# Work request:
Keep every word of the listing and drop the images when you write it out.

Data section: Begin

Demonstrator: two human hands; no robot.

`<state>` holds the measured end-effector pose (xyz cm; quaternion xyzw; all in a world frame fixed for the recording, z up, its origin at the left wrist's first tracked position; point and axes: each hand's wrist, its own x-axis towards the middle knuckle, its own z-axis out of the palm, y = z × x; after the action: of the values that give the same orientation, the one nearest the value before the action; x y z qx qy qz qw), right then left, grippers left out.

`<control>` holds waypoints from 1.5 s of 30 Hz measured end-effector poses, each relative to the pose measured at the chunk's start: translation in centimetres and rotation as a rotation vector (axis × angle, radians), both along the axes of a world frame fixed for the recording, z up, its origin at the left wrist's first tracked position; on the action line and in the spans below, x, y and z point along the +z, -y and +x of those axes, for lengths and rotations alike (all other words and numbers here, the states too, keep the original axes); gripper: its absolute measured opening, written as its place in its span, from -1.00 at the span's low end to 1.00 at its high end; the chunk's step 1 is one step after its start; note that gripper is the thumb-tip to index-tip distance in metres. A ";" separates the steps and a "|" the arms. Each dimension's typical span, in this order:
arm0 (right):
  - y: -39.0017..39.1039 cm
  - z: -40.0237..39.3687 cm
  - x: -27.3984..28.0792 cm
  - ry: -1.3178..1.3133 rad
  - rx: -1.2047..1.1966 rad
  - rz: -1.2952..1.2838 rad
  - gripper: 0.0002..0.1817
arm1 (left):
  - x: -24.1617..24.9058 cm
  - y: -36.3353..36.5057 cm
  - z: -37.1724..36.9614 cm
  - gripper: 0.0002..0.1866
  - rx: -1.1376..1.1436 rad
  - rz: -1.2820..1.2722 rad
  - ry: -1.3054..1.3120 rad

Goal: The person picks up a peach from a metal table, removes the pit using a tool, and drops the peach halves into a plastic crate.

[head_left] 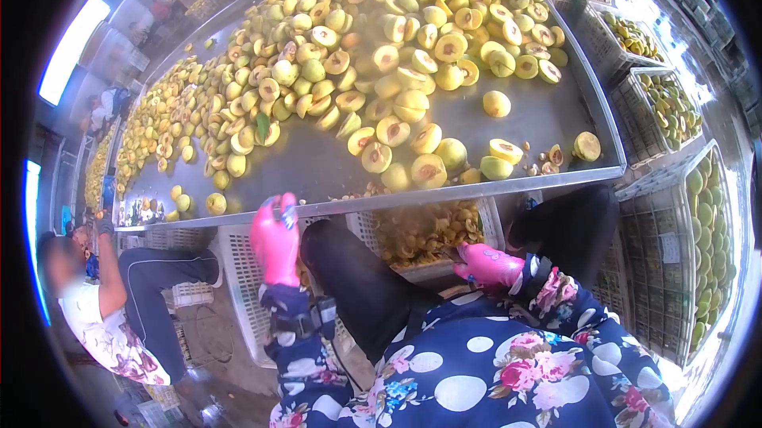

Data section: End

# Output:
Demonstrator: two human hands; no robot.

`<state>` holds the measured end-effector pose (xyz cm; quaternion xyzw; all in a world frame fixed for the recording, z up, its origin at the left wrist's first tracked position; point and axes: each hand's wrist, its own x-axis towards the middle knuckle, its own z-axis out of the palm, y = z × x; after the action: of the values that give the same orientation, the one nearest the value before the action; x y z qx qy qz qw), right then left, grippers left out.

`<control>` holds waypoints from 1.5 s of 30 Hz measured end-effector poses, each relative to the pose measured at the chunk's start: translation in centimetres and rotation as a rotation vector (axis × angle, radians), both along the axes of a world frame fixed for the recording, z up, its origin at the left wrist's first tracked position; on the action line and in the spans below, x, y and z point along the +z, -y and +x of those axes, for lengths and rotations alike (all other words and numbers here, the states too, keep the original axes); gripper: its absolute measured opening, written as its place in its span, from -1.00 at the span's low end to 1.00 at its high end; the chunk's step 1 is one step after its start; note that gripper is the thumb-tip to index-tip distance in metres. A ";" separates the steps and a "|" the arms. Each dimension's typical span, in this order:
arm0 (right):
  - y: -39.0017..39.1039 cm
  - z: -40.0237..39.3687 cm
  - x: -27.3984..28.0792 cm
  - ry: -1.3178..1.3133 rad
  - rx: -1.2047..1.1966 rad
  - rz: -1.2952..1.2838 rad
  - gripper: 0.0002..0.1817
arm1 (left):
  - x: -24.1617..24.9058 cm
  - y: -36.3353..36.5057 cm
  - z: -37.1724..36.9614 cm
  - gripper: 0.0002..0.1866
  - rx: -1.1376..1.1436 rad
  - rz: -1.2820..1.2722 rad
  - ry: -1.3054..1.3120 rad

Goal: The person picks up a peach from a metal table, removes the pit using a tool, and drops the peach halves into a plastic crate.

[head_left] 

There's nothing else to the answer.